Meraktan yerinde duramayan Lisa oturduğu koltuktan sordu;“İlk gece yani bilirsin işte. Ne oldu aranızda?” Lisa'nın yanındaki koltukta oturan Rose koluyla onun koluma vurdu.
“Biraz yavaş ol Lisa ama daha yeni geldik” yanımda oturan Jisoo kahkaha attı. Farkında olmadan hızla kızardım ve Jisoo bunu fark edince yanağımı hafifçe sıktı.
“Oyy utandın mı sen?” yanağımı okşayıp bana gülümsedi. Ben ise Lisa'nın sorusuna yanıt verdim;
“Hiçbir şey, hiçbir şey olmadı. Taehyung sabah bir not olarak işinin olduğunu yazmıştı, yanımda olmasını isterdim ama işi olduğunu söyledi. Onu da anlıyorum”
At arabasının sesi kapıdan duyuldu, kapı hızla açıldı ve elinde siyah poşetlerle içeri Taehyung girdi. Mutfağa aldıklarını bırakıp salona geldiğinde ancak bizi fark etti.
“Naber enişte?” Lisa bunu söylerken Rose uyarıcı bir şekilde öksürdü. Umrumda olmayan Lisa Rose'a dil çıkardı. Taehyung yanımıza geldi ve Jisoo ile benim arama geçip oturdu. Kolunu belime sıkıca sardı ancak Lisa'ya yanıt vermeyi de unutmadı;
“İyi, siz? Gerçi sizi öldürdüm kusura bakmayın ama her şey bu güzellik içindi” dudağını yanağıma bastırdı ve hafif ıslak bir öpücük bıraktı.
Jisoo imalı imalı alttan konuştu;“Tam eş gibi olmuşsunuz, çok güzelsiniz ya”
Gülümseyerek Taehyung'u yanağından öptüm, kısa bir süre sohbet ettikten sonra Taehyung önemli bir şey hakkında konuşmak istediğini söyledi ve hepimiz dikkatimizi ona verdik.
“Nasıl başlanır bilmiyorum ama karanlık dünya'da yaşadığımız sürece buranın kanunlarına uymak zorundayız. Lord Jung-kook diğer adıyla Jungkook bu evrenin sahibi ve burayı yaratan o, karanlık lord Jungkook'la konuşmak için bugün erkenden onun şatosuna gittim”
Lisa devamının gelmesini işaret eder gibi konuştu;
“Sonra?”
Taehyung daha da ciddileşti;
“Onunla sizinle ilgili birkaç şey önerdim, sizi buraya kabul etmesini ve bu karanlık dünyada sıradan bir insan gibi kabul etmesini istedim. Bu pek mümkün olmadı, bir ruh olmaya mecbur olduğunuzu söyledi ama insan olarak kalmak elbette mümkün. Bunu kabul ettirmek için elimden geleni yapacağım, söz veriyorum. O kadar kolay olmayacak, bunu bilin yeter”

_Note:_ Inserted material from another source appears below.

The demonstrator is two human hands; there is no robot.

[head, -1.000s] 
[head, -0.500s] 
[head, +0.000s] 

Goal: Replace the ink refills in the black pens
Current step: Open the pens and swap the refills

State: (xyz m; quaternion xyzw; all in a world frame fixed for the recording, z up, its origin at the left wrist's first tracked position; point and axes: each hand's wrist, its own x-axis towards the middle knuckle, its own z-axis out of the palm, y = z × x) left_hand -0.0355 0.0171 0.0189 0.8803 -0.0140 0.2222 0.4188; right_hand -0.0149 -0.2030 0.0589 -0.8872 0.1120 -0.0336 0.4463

Gülümseyerek Taehyung'a sarıldım sonra ona döndüm, dürüstçe ona düşüncelerimi söyledim;
“Bu mükemmel bir fikir! Ancak artık insan olmak istediğimi sanmıyorum, seninle mutluyum Tae ve ruh olarak kalmak benim için daha değerli. Kızların düşünceleri ne bilemiyorum ama ben bu konuda kararlıyım. Benim için uğraşmana gerek yok, cidden”

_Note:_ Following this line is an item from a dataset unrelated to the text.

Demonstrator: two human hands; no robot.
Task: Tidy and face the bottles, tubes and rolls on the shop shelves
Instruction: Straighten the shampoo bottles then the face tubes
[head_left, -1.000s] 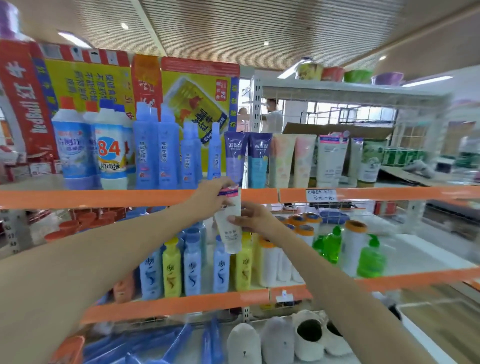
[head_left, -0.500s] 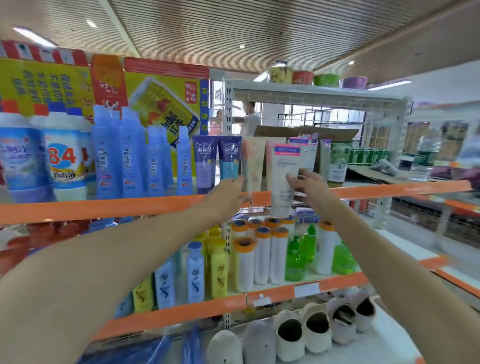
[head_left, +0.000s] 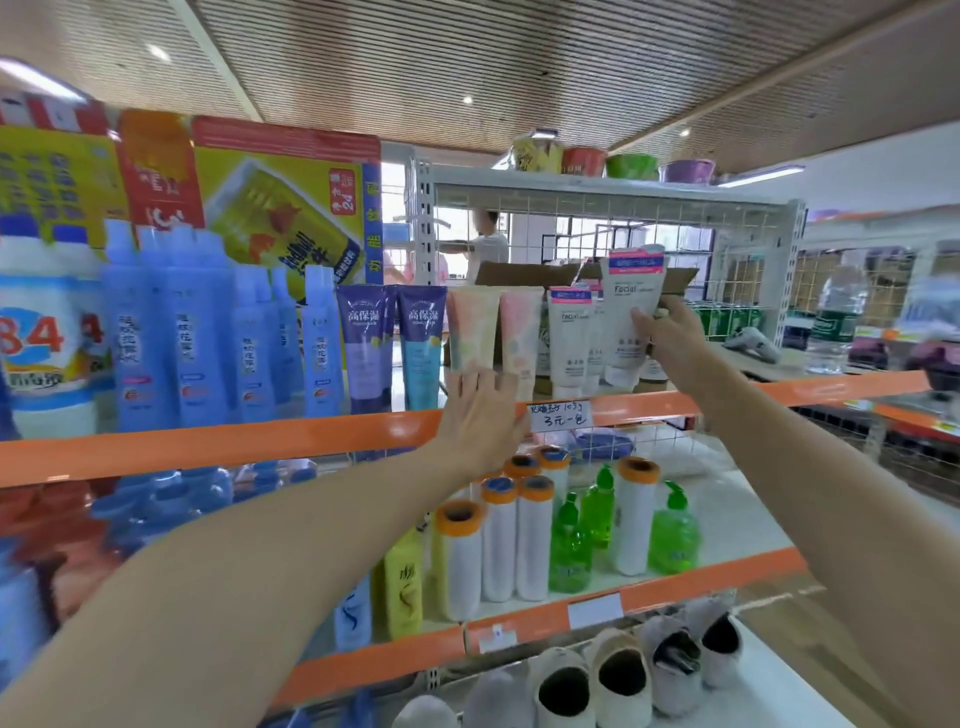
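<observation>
One white facial-cleanser tube (head_left: 632, 306) with a pink band at its top is held up in the right hand (head_left: 675, 338), fingers clasped around its lower half, above the right part of the upper orange shelf (head_left: 218, 447). It is raised higher than the standing tubes, tilted slightly, just right of one matching white tube (head_left: 569, 338) that stands on the shelf. At least one more white tube shows between them, partly hidden. Leftward along the same shelf stand two pastel tubes (head_left: 493, 332), then two tubes in purple and teal (head_left: 392, 345), then a row of about six blue bottles (head_left: 208, 332), blurred, and a large white bottle (head_left: 44, 338) marked 84 at the far left. The left hand (head_left: 480, 415) lies flat against the shelf edge, fingers spread and gripping nothing, touching the foot of the pastel tubes beside a handwritten price tag (head_left: 560, 414). On the lower shelf (head_left: 701, 582) stand six white rolls (head_left: 498, 545) with orange ends and four green pump bottles (head_left: 570, 551).
</observation>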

Taehyung emin olmak ister gibi sorusunun her kelimesini bastırarak konuştu;
“Bundan emin misin? Geri dönüşü yok ve bu ağır bir bedel. Dünyadaki kimse seni duymayacak, görmeyecek ve bilmeyecek. Sadece sen onları görebilirsin, bunu gerçekten istiyor musun?”
Emin olduğumu en açık şekilde belli ettim;
“Eminim, bunu gerçekten istiyorum. Artık insan olmanın bir önemi kalmadı ve görmek istediğim kimse kalmadı.”

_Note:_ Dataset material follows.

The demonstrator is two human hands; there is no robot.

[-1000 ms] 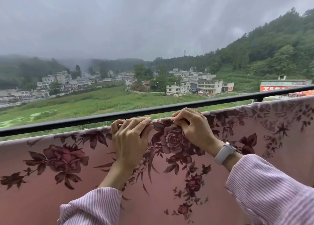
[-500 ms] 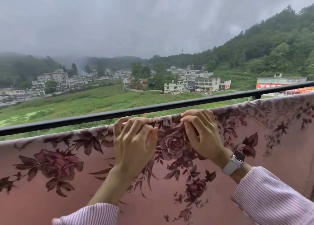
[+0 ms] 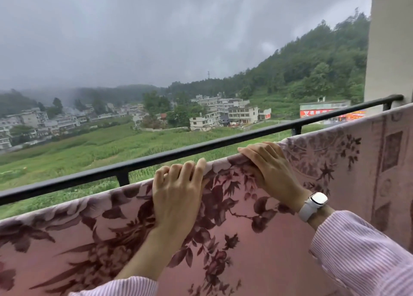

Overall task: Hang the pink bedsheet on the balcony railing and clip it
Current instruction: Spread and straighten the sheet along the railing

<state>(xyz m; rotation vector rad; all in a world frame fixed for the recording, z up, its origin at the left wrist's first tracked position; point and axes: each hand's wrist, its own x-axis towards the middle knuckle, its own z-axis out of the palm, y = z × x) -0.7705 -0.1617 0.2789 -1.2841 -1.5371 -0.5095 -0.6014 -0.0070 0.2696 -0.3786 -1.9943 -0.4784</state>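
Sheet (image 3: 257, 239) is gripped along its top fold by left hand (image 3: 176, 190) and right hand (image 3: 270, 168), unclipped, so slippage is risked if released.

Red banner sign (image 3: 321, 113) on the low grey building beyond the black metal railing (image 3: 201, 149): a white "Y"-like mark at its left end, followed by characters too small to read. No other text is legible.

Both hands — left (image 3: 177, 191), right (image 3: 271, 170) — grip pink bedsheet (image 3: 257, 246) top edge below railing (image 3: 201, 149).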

Taehyung beni sıkıca kollarının arasına aldı, gömleğinin birkaç yakası açıktı ve buram buram odunsu bir koku geliyordu. Tüm kokuyu içime çektim, bu beni rahatlattı. Taehyung onu kokladığımı biliyordu ama belli etmedi.
Kızların hepsi bana katıldı ve insan olmanın saçma olduğunu söylediler. Artık hepimiz ruh olarak kalacaktık.
Hem garip hem güzeldi, ruh olmanın da bedelleri vardı. Taehyung bunların hepsini söylemişti.Ruh olmak kolay değildi ve bu dünyada çok savaşlar yapılmıştı. İyi ve kötü ruhlar arasında, çok savaş yaşanmıştı ve hala da devam ediyordu. Bu savaşların olması an meselesiydi ama biz tarafımızı seçmiştik her ne olursa olsun. İyilerin tarafında olacaktık ve kötülerin tarafında Lord Jungkook'da vardı.
Eski savaşların hepsini kötüler kazanmıştı ama iyilerin kazanması için elimizden geleni yapacaktık. Lord'un sağ kolu Park Jimin aynı şekilde kötülerin tarafını seçmişti. Zamanla da olsa silahlarla savaşmayı, kılıçları kullanmayı öğreniyorduk.
Zaman su gibi akıp gitti. Savaş günü gelmişti artık yapacak tek şey vardı. O da kanımızın son damlasına kadar savaşmaktı. Kolumdaki kanı sildim, Lisa herkesten daha hırslı görünüyordu. Tüm okları tek bir atışta hedefine ulaştırıyordu. Gökten bir gümbürtü koptu, gök ve yer sallandı. Anlaşılan savaşın zamanı çoktan gelmişti.